■ Task description
Using the data beneath this instruction, retype only the lines from the one that contains "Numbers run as" down to the one that contains "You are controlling", both included, exactly as they appear.
•••
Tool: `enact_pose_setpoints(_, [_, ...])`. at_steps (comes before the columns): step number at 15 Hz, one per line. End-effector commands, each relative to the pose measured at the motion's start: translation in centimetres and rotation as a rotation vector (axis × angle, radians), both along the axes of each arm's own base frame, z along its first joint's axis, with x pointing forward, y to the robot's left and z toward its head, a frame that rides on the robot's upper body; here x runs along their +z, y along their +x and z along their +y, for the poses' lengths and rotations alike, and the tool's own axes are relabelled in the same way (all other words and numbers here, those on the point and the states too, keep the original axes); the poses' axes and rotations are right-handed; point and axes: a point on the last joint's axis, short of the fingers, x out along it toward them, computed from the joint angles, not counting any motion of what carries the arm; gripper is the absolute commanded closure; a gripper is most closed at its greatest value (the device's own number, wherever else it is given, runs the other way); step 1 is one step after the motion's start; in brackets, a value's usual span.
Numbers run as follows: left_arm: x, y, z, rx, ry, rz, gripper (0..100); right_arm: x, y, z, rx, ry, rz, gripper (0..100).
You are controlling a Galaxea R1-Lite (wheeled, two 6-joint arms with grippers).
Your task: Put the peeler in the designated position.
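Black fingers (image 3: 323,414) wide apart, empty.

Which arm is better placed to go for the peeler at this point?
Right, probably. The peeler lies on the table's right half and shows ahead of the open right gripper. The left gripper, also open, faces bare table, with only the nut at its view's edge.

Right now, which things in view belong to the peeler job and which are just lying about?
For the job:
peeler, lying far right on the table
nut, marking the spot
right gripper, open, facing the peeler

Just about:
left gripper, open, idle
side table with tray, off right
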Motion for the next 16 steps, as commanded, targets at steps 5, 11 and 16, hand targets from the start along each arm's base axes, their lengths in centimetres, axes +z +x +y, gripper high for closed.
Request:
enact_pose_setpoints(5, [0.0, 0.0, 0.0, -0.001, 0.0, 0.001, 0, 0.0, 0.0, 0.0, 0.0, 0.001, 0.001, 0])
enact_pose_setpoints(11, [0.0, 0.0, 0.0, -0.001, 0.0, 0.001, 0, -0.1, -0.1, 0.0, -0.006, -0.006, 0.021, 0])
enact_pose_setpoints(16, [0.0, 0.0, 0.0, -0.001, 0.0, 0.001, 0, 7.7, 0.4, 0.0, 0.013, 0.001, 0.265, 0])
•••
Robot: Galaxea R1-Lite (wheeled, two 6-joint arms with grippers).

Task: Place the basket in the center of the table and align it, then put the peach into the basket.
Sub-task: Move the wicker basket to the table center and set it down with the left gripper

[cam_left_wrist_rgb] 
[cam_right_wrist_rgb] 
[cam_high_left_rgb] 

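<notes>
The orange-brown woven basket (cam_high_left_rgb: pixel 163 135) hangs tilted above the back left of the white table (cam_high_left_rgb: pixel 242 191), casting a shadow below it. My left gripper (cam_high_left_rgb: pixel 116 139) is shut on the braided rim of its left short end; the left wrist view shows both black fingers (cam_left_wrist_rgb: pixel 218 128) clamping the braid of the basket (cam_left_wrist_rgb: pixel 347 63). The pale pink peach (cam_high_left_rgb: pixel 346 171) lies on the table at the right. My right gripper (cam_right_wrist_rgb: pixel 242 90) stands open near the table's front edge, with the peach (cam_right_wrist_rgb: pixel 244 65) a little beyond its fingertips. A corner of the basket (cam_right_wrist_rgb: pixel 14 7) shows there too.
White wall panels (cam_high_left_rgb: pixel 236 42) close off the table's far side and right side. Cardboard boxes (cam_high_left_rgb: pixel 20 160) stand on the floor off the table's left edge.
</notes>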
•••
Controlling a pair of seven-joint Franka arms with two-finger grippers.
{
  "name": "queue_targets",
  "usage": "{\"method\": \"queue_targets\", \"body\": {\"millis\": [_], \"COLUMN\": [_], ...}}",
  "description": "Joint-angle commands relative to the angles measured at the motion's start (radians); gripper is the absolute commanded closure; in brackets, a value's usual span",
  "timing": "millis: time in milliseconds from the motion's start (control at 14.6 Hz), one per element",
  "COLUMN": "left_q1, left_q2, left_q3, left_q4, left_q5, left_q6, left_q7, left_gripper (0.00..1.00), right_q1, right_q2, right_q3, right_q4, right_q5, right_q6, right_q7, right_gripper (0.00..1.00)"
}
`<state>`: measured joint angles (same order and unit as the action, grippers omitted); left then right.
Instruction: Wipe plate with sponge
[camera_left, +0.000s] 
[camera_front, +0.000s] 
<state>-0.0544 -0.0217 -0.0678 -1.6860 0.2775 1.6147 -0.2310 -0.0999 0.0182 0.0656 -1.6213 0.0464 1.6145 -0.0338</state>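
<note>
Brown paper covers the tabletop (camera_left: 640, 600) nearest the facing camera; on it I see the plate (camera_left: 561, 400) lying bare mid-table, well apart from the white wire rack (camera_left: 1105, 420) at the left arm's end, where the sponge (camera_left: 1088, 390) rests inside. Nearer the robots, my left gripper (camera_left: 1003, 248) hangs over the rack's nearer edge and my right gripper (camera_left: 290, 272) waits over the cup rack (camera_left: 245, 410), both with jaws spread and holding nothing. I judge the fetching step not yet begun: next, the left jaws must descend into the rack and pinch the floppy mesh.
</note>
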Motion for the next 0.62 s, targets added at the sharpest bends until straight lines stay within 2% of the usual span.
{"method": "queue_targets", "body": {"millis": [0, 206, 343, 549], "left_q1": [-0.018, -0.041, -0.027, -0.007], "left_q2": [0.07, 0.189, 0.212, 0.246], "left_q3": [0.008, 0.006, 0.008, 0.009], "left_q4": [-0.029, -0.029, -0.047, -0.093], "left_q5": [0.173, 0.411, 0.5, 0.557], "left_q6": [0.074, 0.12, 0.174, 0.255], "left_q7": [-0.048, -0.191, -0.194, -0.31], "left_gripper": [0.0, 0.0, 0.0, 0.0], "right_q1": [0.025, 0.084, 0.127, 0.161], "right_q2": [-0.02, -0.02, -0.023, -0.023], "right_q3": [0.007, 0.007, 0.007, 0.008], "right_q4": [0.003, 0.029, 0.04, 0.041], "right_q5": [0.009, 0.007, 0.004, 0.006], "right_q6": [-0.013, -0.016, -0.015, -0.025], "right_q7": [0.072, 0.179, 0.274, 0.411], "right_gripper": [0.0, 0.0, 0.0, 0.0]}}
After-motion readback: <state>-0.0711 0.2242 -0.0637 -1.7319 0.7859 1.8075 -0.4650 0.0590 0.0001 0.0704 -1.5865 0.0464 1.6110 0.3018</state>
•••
■ Completed task
Numbers run as follows: left_arm: x, y, z, rx, ry, rz, gripper (0..100); right_arm: x, y, z, rx, ry, rz, gripper (0..100).
You are controlling a Galaxea R1-Lite (wheeled, two 6-joint arms with grippers).

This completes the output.